The renewed debate over gay membership in the the Boy Scouts of America has pitted Gov. Rick Perry squarely against President Obama.

Gov. Rick Perry at a State Board of Education meeting on Feb. 1, 2013.

The Big Conversation

The renewed debate over gay membership in the the Boy Scouts of America has pitted Gov. Rick Perry squarely against President Barack Obama.

Addressing the Texas Scouts' annual Report to State on Saturday, Perry urged the Boy Scouts of America to keep its policy refusing gay members and leaders, as The Associated Press reported. The Scouts, an Irving-based organization, announced last week that it would reconsider the ban at a meeting of its national board this week. 

"I think most people see absolutely no reason to change the position, and neither do I," Perry said after his address in the Texas House chamber, adding, "To have popular culture impact 100 years of their standards is inappropriate."

In his 2008 book On My Honor: Why the American Values of the Boy Scouts Are Worth Fighting For, Perry, an Eagle Scout, argued that allowing openly gay leaders and members into the organization would "distract from the mission of Scouting: character building, not sex education."

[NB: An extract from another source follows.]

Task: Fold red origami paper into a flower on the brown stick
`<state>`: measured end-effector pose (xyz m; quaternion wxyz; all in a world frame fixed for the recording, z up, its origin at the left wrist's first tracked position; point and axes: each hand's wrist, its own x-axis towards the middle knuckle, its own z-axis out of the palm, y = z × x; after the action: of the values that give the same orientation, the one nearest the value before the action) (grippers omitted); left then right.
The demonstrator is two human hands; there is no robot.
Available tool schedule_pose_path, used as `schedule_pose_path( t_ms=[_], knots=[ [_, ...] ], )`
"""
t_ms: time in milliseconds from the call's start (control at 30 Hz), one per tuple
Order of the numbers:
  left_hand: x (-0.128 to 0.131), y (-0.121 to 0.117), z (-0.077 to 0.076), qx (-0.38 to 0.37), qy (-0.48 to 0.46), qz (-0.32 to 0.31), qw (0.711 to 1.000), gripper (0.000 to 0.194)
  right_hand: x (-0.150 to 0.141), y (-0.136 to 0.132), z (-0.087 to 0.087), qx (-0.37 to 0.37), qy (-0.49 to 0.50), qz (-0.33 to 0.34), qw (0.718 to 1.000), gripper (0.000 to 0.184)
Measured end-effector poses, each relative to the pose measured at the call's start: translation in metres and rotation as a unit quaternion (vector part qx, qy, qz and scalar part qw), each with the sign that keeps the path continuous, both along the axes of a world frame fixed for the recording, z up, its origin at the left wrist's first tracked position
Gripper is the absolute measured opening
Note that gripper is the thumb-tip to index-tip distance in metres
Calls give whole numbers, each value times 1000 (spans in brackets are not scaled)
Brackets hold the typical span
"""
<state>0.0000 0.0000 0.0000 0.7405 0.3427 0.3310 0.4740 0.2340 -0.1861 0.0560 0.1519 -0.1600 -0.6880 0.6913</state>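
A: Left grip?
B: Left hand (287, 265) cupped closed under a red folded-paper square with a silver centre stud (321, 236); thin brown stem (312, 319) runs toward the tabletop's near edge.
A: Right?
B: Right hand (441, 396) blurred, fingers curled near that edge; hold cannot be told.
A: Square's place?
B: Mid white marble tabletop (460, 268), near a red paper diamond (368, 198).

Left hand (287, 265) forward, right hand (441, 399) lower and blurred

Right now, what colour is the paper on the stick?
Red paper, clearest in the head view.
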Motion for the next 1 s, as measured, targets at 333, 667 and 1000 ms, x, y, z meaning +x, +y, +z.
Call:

Perry's comments on Saturday came a day before Obama told told CBS News that the ban should be dropped.

"My attitude is that gays and lesbians should have access and opportunity the same way everybody else does, in every institution and walk of life," Obama said. 

Gay rights groups and critics of the Scouts' policy ridiculed Perry for his remarks.

"If we can have gays and lesbians in the armed services killing terrorists, then why can't we have them in Boy Scouts making campfires?" Democratic political consultant Jason Stanford told the San Antonio Express-News. "Do you really have to be straight to tie a proper bowline?"

According to the AP, Perry wouldn't say how a change in the Scouts' policy would affect his view of the organization.

Texas news from across the state and around the web

•    UT Regents to Study Relationship Policies (The Texas Tribune): "The University of Texas System Board of Regents will review policies regarding inappropriate relationships between students and employees at all 15 UT institutions, the system announced on Sunday."

•    'American Sniper' Author Shot to Death in Texas (The New York Times): "Since retiring from the Navy SEALs, Chris Kyle, whom the Pentagon has deemed as among America’s deadliest snipers, would occasionally take fellow veterans shooting as a kind of therapy to salve battlefield scars. … But the Texas authorities said Sunday that the troubled veteran turned on Mr. Kyle and a second man, Chad Littlefield, shooting and killing both before fleeing in a pickup truck."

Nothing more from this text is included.